Apple’s silly season continues!
Today, Nick Wingfield has an earnest post for the New York Times titled, “Why Tim Cook Is Like Steve Ballmer.“
The basic gist of the post: Microsoft’s stock has been flat-to-down despite the fact that its revenue and profits have gone up under Ballmer.
Apple’s revenue and profits have gone up, but now Apple’s stock is basically flat under Cook.
Wingfield then details the reason that they’re different: Ballmer has burned billions trying to kill Google, and totally whiffed on the iPhone and iPad. Oh, and Windows is at risk of totally falling apart.
Cook, meanwhile, is watching Apple’s stock disintegrate because, EPS is going to fall this quarter, margins are compressing, and iPhone sales growth is stalling.
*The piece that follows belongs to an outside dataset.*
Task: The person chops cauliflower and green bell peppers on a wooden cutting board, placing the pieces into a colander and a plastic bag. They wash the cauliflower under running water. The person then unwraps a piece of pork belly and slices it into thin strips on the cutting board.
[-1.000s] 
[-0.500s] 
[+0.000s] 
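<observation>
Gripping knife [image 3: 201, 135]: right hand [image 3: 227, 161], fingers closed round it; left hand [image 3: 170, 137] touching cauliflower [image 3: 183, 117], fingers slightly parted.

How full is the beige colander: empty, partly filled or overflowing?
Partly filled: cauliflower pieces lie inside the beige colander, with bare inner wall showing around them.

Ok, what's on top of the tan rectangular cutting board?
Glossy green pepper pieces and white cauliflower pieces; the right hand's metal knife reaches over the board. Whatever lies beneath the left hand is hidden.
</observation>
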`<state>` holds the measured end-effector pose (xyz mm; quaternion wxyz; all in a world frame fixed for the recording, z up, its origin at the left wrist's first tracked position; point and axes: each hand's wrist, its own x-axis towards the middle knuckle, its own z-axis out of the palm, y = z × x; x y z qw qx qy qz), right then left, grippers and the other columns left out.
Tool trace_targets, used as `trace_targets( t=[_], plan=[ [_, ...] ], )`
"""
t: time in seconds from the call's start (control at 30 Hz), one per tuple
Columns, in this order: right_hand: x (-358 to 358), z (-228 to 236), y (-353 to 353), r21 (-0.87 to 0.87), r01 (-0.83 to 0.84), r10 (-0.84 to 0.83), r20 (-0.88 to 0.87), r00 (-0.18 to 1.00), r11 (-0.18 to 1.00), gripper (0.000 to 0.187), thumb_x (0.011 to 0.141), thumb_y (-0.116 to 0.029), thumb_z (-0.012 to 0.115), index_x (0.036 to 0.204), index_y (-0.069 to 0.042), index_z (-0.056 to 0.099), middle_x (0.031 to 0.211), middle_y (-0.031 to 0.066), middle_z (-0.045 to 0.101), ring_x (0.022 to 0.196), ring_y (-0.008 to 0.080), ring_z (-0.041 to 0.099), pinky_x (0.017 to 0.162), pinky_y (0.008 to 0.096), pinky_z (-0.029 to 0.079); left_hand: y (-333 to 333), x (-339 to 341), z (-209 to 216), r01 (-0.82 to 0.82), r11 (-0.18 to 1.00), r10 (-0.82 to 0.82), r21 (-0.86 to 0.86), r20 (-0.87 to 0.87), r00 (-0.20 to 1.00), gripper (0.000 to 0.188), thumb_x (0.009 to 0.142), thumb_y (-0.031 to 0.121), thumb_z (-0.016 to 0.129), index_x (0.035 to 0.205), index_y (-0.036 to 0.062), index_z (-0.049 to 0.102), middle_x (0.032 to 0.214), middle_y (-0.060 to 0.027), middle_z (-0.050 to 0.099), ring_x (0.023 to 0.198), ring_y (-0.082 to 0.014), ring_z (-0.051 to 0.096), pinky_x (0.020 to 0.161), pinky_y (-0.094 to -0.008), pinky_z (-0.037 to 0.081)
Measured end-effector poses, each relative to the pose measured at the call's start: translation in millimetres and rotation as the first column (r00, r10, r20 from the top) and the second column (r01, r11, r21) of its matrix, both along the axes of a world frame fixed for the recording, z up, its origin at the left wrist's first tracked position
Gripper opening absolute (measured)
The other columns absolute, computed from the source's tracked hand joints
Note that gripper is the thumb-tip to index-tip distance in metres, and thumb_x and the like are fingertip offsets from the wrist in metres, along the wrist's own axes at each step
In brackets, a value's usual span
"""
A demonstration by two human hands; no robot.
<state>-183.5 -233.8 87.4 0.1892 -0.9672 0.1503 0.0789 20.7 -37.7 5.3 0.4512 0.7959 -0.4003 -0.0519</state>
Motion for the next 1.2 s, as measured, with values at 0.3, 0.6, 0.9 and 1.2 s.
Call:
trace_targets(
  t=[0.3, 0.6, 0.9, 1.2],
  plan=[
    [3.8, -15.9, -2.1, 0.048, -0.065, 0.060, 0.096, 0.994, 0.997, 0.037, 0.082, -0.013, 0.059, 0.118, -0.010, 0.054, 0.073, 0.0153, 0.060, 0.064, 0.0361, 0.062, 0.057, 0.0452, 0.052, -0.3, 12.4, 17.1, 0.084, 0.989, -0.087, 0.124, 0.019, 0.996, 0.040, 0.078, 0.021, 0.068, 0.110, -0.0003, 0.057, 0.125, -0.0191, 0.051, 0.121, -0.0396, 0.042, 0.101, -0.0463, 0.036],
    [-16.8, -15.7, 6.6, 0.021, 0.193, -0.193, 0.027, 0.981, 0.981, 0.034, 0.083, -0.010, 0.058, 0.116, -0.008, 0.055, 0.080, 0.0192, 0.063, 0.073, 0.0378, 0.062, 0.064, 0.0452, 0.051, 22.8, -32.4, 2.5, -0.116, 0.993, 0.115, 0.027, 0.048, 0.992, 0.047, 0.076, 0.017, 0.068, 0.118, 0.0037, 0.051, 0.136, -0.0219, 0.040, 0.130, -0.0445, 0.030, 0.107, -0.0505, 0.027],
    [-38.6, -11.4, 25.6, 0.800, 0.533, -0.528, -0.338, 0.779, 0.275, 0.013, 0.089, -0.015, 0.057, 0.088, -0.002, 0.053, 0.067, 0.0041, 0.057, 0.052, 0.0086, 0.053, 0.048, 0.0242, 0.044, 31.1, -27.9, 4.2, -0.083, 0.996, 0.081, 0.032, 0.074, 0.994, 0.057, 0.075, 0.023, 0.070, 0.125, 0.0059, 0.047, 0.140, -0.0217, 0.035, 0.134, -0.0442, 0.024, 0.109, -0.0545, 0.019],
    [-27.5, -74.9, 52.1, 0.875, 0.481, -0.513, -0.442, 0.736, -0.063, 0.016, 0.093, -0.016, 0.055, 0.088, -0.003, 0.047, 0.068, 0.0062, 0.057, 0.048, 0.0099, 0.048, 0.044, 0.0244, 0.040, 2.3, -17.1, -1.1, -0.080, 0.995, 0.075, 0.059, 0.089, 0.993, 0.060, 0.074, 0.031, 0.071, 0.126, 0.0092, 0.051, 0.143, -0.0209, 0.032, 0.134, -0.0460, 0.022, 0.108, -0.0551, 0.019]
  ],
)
He concludes by saying that it’s unclear if Apple’s stock will bounce back, but “the case of Mr. Ballmer and Microsoft, though, suggests that a company can be stuck in investor purgatory for a long time even if it keeps up profit and revenue growth.”
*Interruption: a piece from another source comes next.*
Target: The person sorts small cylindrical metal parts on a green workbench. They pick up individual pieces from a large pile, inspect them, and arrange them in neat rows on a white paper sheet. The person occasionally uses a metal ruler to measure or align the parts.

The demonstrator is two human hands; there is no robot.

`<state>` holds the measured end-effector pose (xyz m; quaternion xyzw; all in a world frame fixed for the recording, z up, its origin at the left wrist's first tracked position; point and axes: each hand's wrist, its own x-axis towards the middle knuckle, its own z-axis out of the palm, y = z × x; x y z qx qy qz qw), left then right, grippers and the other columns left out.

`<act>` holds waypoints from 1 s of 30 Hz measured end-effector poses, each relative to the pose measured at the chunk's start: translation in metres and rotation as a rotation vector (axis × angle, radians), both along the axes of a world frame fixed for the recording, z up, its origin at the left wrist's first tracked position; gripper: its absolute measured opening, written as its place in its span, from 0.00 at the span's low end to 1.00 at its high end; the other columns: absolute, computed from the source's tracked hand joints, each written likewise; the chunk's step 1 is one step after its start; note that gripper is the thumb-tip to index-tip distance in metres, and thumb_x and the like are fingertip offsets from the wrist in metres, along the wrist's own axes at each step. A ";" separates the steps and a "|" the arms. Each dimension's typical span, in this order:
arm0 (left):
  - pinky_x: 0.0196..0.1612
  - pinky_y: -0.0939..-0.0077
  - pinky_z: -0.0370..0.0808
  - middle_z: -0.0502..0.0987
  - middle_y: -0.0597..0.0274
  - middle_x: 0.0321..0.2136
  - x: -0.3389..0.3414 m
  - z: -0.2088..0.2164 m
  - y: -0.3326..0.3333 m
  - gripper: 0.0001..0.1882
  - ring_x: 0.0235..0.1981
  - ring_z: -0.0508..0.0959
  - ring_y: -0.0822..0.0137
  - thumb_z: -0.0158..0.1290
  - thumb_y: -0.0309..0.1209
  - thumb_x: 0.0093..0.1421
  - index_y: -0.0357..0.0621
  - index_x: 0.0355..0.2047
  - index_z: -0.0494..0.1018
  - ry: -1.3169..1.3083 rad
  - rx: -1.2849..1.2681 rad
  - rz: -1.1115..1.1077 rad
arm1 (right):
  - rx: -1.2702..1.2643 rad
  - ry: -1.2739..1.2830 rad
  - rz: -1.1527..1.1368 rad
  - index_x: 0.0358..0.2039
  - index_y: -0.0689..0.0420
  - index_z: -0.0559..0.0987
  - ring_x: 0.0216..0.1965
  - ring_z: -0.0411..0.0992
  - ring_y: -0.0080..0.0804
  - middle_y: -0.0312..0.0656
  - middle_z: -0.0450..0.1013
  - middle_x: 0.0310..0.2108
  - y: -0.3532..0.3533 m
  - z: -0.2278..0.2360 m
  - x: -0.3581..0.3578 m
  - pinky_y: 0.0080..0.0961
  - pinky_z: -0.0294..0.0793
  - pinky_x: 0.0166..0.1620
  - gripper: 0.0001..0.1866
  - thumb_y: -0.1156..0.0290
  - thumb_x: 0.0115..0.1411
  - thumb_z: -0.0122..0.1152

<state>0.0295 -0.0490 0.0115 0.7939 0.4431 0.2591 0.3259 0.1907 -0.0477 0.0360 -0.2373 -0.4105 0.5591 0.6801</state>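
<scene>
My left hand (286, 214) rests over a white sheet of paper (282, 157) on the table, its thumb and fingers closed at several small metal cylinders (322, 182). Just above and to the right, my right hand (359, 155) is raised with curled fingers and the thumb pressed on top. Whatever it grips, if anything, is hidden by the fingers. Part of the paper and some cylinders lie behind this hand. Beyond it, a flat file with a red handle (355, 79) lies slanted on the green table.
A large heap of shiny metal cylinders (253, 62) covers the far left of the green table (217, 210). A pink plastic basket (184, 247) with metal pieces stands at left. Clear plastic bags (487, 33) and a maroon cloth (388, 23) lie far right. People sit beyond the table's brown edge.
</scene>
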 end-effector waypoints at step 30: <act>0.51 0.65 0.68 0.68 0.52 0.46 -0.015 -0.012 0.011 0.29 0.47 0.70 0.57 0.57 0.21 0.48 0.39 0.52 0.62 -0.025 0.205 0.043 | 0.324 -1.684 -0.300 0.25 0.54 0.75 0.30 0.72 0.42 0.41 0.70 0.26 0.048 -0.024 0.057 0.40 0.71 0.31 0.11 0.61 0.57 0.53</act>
Apple’s stock is sliding because investors have no clue where the next wave of growth comes from. It’s Cook’s job to articulate and execute on the next big thing. In a year, if Apple has bupkis to show in the product department, then go ahead, start making Ballmer comparisons. Today, it’s premature.
Ballmer’s mistakes as CEO have been huge — he totally missed mobile, the technological trend that has radically altered the personal computing industry.
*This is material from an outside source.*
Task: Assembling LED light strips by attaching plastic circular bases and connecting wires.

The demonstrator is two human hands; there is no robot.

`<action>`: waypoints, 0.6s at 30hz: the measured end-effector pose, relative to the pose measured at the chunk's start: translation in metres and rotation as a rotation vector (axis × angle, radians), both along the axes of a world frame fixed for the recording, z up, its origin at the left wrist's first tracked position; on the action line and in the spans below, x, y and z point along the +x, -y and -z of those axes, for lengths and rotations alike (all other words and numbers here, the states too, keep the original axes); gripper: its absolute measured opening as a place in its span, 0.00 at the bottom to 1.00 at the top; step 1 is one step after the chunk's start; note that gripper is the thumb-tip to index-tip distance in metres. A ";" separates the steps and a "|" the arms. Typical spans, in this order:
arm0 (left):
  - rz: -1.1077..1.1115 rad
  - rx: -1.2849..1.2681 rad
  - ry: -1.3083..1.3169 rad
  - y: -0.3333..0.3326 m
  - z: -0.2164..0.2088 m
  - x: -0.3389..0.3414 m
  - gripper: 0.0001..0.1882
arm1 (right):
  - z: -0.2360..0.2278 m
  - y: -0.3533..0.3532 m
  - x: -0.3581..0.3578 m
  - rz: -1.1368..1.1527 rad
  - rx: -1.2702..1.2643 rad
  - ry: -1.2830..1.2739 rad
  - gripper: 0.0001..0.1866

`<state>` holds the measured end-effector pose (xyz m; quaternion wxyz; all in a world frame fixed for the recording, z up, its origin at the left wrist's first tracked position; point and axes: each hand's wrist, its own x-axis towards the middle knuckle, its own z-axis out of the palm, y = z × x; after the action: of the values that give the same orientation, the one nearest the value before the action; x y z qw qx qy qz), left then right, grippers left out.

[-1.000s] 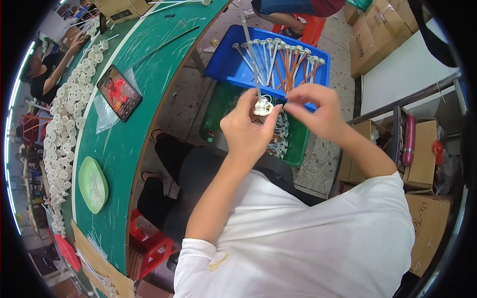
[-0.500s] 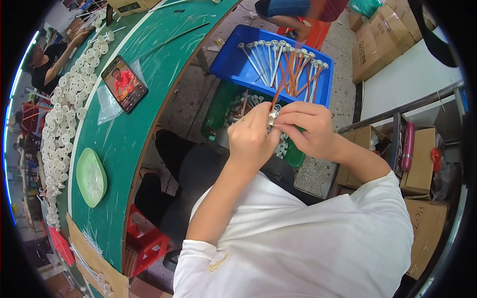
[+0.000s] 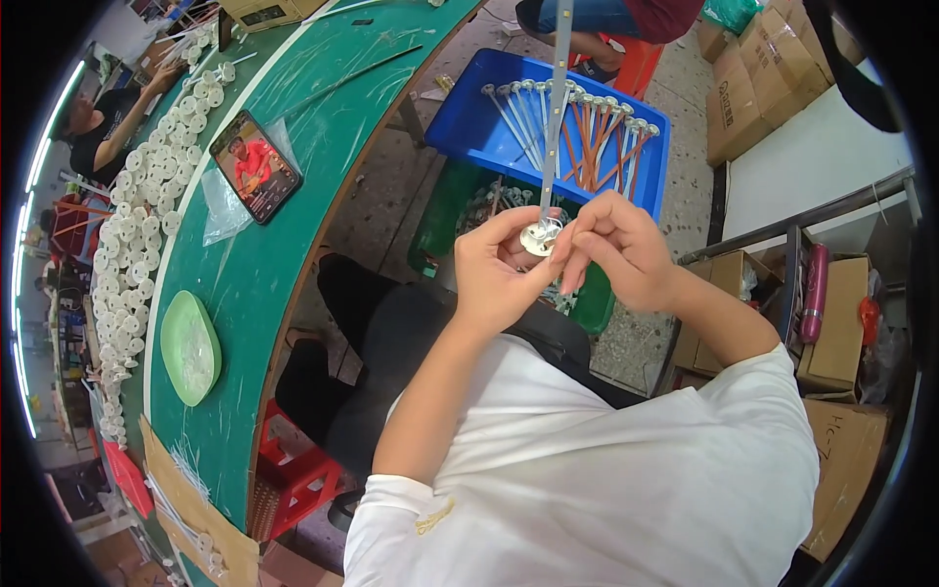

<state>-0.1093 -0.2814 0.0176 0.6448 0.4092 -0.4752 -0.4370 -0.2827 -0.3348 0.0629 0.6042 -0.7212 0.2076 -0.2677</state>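
My left hand [image 3: 492, 274] is closed on an LED strip stick with a round base; its thumb and fingers grip the pale disc base [image 3: 537, 241] at its rim. From the disc the narrow silvery strip [image 3: 557, 108], dotted with small yellowish LEDs, stands up and away past the top of the view. Thin wire loops show on the disc's face. My right hand [image 3: 626, 256] is at the disc's right edge, thumb and forefinger pinched together; whatever lies between them is too small to make out.
Beyond my hands a blue tray [image 3: 460, 117] holds several similar sticks, white and orange-brown. Under it is a green crate [image 3: 430, 230] of loose parts. The green table [image 3: 284, 166] on the left bears a phone [image 3: 256, 168], a green dish [image 3: 189, 347] and many white discs [image 3: 127, 259].
The stick has turned: its orange-brown side showed before, and now its LED side and the disc's face show. My right fingers have shifted slightly from the middle to the disc's edge.
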 end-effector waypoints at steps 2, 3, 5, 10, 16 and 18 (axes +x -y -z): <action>0.142 0.025 -0.095 -0.002 -0.006 0.004 0.20 | 0.001 -0.003 0.001 -0.020 0.138 0.118 0.03; 0.141 0.025 -0.094 -0.002 -0.007 0.007 0.20 | 0.002 -0.002 0.002 -0.020 0.139 0.119 0.03; 0.314 -0.113 -0.342 -0.003 -0.008 0.012 0.21 | 0.003 0.001 0.003 -0.004 0.042 0.171 0.03; 0.393 0.013 -0.384 -0.005 -0.011 0.024 0.20 | -0.003 0.000 0.005 0.040 0.115 0.150 0.04; 0.390 0.029 -0.421 -0.005 -0.009 0.030 0.20 | -0.013 0.016 0.001 0.283 0.119 0.148 0.11; 0.390 0.034 -0.455 -0.006 -0.005 0.033 0.21 | -0.014 0.032 -0.012 0.363 -0.024 0.040 0.08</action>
<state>-0.0762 -0.2754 0.0228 0.6317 0.2125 -0.3806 -0.6411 -0.2949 -0.3671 0.0770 0.5414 -0.6734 0.3192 -0.3893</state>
Cook’s hasn’t made a mistake — he went on the defensive against smaller tablets, producing the world’s most popular tablet computer, the iPad Mini. He’s not burning money fending off rivals with a too-late, me-too product like Bing.
Cook has not missed on one single major product. There is nothing that a rival has created that you say, “Apple should have done that.”
The closest we can come up with is a large screen iPhone. Samsung’s 5-inch smartphones are quite popular. But, they’re just a variant on Apple’s iPhone.
When Cook starts whiffing on technological trends and products, you can start saying he’s like Ballmer.
There’s a chance Cook misses the next big thing. Cook has only been CEO for a year and a half. Ballmer has been CEO for over a decade.
We’ll see how he handles Apple’s transition from selling high margin iPhones to developed countries, to lower margin iPhones to emerging markets. We’ll see how he handles the rise of wearable computing. We’ll see how he shapes or misses the next major technological trend.
Again, Cook could whiff, but until he does, the most accurate headline is that Cook is nothing like Ballmer.